### Exercise
Once you reach the line containing "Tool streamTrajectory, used" in the entries below, write out that line and each one after it down to the line containing "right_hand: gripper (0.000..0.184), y", exactly and with nothing added.
☆ ☆ ☆ ☆
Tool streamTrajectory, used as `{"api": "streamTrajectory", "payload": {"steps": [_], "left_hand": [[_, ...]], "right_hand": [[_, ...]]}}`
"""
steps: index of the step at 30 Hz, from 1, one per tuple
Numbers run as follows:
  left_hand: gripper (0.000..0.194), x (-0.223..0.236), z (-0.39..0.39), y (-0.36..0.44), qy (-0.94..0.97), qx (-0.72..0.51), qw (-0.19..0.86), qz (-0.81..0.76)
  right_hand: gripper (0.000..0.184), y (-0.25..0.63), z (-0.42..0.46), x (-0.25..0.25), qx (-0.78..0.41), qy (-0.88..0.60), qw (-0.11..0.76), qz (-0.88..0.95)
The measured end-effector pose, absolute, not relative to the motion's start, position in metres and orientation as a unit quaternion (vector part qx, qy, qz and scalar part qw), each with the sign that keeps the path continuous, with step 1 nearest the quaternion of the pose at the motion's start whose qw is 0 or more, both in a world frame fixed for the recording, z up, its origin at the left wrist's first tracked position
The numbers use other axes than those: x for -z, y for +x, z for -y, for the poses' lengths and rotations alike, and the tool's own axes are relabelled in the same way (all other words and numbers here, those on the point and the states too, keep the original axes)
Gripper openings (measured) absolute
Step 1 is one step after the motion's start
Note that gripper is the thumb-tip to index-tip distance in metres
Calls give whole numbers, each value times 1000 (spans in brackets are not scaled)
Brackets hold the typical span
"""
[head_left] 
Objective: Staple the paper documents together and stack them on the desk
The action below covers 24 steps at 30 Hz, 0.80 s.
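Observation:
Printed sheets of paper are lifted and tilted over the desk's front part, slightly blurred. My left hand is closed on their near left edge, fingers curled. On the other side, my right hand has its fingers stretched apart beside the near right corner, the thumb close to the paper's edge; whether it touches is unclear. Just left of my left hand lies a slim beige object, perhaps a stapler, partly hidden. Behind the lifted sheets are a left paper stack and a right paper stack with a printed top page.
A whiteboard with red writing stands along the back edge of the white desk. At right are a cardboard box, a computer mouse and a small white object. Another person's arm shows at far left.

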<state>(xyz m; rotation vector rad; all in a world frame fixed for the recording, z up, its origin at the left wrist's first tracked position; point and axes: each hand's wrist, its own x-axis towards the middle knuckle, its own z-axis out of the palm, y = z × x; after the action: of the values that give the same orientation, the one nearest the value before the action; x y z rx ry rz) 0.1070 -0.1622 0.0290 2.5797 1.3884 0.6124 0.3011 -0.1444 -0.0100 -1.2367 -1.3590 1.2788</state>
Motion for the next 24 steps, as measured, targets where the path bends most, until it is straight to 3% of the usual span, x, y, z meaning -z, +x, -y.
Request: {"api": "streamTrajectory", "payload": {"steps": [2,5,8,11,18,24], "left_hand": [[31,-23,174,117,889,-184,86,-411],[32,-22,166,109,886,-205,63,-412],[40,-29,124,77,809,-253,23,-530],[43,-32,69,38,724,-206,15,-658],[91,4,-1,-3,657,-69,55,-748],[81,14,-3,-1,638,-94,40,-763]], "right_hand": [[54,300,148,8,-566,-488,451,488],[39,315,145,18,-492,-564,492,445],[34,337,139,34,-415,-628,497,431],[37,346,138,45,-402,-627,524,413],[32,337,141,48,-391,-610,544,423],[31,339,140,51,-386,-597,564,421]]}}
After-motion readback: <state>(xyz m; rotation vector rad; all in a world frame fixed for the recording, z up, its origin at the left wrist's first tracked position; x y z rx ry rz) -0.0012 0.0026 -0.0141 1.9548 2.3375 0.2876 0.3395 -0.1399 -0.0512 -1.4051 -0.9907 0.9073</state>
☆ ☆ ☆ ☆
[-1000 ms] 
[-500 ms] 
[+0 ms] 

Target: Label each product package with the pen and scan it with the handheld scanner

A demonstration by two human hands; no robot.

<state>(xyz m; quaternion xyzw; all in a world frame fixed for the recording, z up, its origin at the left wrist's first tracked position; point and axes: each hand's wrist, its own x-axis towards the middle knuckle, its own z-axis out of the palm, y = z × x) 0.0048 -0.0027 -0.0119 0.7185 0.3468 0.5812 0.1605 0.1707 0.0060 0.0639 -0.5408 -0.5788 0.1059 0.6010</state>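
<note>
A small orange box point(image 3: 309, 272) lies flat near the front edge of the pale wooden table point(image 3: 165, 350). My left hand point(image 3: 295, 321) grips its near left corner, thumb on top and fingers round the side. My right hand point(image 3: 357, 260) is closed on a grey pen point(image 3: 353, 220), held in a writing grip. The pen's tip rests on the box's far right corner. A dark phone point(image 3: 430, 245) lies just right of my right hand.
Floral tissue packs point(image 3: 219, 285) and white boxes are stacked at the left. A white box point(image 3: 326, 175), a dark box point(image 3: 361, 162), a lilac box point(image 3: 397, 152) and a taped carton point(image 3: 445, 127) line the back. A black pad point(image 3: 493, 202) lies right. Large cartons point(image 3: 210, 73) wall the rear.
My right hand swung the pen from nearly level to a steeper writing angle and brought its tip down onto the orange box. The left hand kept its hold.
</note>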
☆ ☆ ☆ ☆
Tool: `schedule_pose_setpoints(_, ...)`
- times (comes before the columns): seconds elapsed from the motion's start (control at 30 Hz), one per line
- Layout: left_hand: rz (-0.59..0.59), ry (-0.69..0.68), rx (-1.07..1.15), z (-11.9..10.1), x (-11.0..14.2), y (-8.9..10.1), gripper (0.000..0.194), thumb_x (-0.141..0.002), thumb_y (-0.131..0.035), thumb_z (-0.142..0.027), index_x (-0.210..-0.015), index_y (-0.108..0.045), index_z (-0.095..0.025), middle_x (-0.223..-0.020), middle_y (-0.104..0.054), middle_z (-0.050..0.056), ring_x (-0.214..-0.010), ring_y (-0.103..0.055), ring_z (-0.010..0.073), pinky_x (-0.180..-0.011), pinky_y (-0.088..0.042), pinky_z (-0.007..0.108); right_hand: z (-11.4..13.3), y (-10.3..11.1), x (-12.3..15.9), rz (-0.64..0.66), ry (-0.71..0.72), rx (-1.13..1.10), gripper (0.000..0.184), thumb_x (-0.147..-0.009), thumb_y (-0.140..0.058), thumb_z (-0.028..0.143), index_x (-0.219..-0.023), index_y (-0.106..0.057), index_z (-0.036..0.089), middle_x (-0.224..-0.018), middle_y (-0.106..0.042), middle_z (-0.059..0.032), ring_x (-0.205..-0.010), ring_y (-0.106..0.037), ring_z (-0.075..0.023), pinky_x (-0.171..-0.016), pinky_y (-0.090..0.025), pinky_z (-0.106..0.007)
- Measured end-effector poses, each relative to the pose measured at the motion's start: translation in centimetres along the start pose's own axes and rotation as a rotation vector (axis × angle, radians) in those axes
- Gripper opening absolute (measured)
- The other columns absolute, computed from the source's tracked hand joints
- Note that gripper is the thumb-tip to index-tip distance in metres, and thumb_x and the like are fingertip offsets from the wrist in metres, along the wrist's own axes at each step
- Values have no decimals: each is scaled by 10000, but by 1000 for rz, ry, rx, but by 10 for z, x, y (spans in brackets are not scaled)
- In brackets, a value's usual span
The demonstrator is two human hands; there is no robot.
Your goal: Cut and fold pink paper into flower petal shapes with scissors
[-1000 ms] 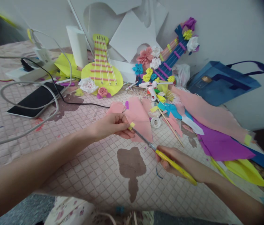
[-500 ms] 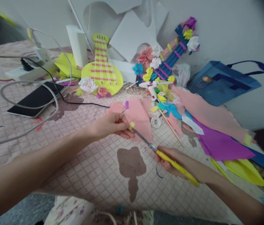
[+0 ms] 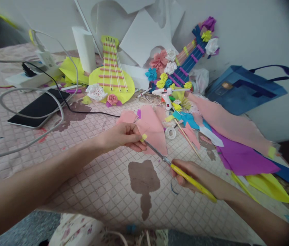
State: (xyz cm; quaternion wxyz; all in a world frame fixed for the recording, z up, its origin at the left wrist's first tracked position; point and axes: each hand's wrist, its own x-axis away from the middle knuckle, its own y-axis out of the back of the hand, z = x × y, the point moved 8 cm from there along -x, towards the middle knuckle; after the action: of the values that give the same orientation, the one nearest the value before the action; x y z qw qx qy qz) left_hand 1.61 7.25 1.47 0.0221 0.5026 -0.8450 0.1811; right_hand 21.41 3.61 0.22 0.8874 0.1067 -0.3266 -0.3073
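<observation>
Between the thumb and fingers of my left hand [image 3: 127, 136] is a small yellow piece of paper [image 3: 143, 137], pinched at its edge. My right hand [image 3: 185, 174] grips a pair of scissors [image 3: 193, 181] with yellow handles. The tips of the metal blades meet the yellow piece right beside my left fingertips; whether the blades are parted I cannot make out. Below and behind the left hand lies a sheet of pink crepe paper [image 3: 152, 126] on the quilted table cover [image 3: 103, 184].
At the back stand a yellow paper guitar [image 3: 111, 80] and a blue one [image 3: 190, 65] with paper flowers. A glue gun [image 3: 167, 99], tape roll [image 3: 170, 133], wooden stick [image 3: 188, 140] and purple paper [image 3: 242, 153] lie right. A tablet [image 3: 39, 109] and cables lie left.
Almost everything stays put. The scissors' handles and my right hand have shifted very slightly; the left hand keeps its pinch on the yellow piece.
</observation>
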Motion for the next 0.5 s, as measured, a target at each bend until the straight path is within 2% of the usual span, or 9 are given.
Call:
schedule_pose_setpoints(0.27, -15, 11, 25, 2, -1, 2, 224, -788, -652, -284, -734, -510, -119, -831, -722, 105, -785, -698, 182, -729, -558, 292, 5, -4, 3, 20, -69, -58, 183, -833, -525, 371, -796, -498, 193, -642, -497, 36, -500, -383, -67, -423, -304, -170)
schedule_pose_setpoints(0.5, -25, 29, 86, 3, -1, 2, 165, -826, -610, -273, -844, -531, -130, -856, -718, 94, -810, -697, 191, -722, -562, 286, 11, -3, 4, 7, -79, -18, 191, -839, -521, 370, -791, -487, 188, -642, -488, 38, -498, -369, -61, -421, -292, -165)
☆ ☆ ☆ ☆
### Final answer
Tool streamTrajectory, used as `{"api": "streamTrajectory", "payload": {"steps": [_], "left_hand": [[_, ...]], "right_hand": [[_, ...]]}}`
"""
steps: index of the step at 30 Hz, from 1, one per tuple
Numbers run as follows:
  left_hand: gripper (0.000..0.194), x (-0.223..0.236), z (-0.39..0.39), y (-0.36..0.44), qy (-0.94..0.97), qx (-0.72..0.51), qw (-0.19..0.86), qz (-0.81..0.76)
  right_hand: gripper (0.000..0.184), y (-0.25..0.63), z (-0.42..0.46), x (-0.25..0.25), qx (-0.78..0.41), qy (-0.88..0.60), qw (-0.11..0.76), qz (-0.88..0.95)

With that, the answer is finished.